If you’re trying to grow your business, it’s time to embrace email as a marketing technique.
HubSpot Conversations serves as an example of how marketing technology allows us to seamlessly develop one-on-one conversations across multiple communication channels — whether it's email, chat, or even a phone call.
Email marketing is getting better and more effective, not worse.
Email marketing is still the most cost-effective way to stay top-of-mind with your customers and prospects, even though so many other digital marketing tactics evolve rapidly, becoming flashier and competing to gain engagement. There is a beauty in the simplicity of an email newsletter that comes on occasion, gives you a few quick bullet points to peruse at your leisure and which offer you a link to click if you wish to dig deeper into a topic.

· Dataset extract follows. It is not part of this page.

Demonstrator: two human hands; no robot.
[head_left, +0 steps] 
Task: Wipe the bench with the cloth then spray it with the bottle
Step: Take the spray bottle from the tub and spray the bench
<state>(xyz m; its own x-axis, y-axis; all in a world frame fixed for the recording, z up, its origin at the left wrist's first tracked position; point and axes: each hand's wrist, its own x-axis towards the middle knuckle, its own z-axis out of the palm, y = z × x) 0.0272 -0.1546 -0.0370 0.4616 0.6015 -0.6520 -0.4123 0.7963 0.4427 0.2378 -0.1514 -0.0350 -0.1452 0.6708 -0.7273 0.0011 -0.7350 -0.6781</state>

For those companies whose buying cycle is long and involves several people on a committee to make a buying decision, putting together that email newsletter is an inexpensive way to give those prospects a gentle nudge in the inbox every month.
Successful Inbound Marketing Depends on Email
If you’re doing Inbound Marketing, building a solid email strategy is vital. The whole point of creating content that adds value to potential buyers is to get their permission to continue to market to them — in essence, to email them some more.
Marketing automation platforms like HubSpot empower us to create and execute thoughtful strategies that nurture leads from one conversion point to the next, drawing the prospects who are the best fits down your conversion path and straight to your Sales team. By the time Sales gets the lead, they are primed and ready to make a decision — all because they’ve been nurtured via email.
Obviously there are pitfalls to be avoided, as we all get tons of email and don’t read every single one. There is an art to sending the right emails at the right time to the right people, which is why having an experienced partner helping you to create your strategy is crucial.
Continue to Nurture Leads with Automated Sales Emails
Leveraging the power of email to nurture leads shouldn’t stop when leads get passed to Sales. Using a CRM that integrates seamlessly with your marketing automation platform enables Sales to continue to nurture leads without missing a beat. Furthermore, by creating templates for Sales emails and setting up automated workflows, Sales people can create, test, and tweak the emails that they’re sending to create proven standard processes for communicating with prospects that increase the quantity — and quality — of closed deals.
New privacy laws are making email marketing more effective, not less.
Many marketers feared that GDPR, the relatively new, sweeping European privacy law, would spell the end for all of email marketing. Instead, it spelled the end for only the worst parts — namely, the mysterious (and sometimes questionable) ways marketers collect your email address.
The post-GDPR landscape feels like a fresh start — an opportunity to build better lists, send better emails, and start better conversations. New tactics are being invented that emphasize openness, value, and relationship:
Openness
Requirements for collecting email addresses allow for us to better segment our lists and remind our recipients of past interactions. The relationship is more like a two-way exchange, which gives us quality feedback and more personal connections. Lists are smaller, but they’re filled with people who want to hear from you.
Value
With more specific segmentation and quality feedback, we have the information we need to make our content more valuable. Smaller segments also give us more control over personalization.
Relationships
The #1 goal of every marketing team is to deliver individual leads to an individual salesperson. We’ve always understood that trust and relationships are what sell our products. A tactic that builds relationships hardly feels like a “tactic” — it’s just good business.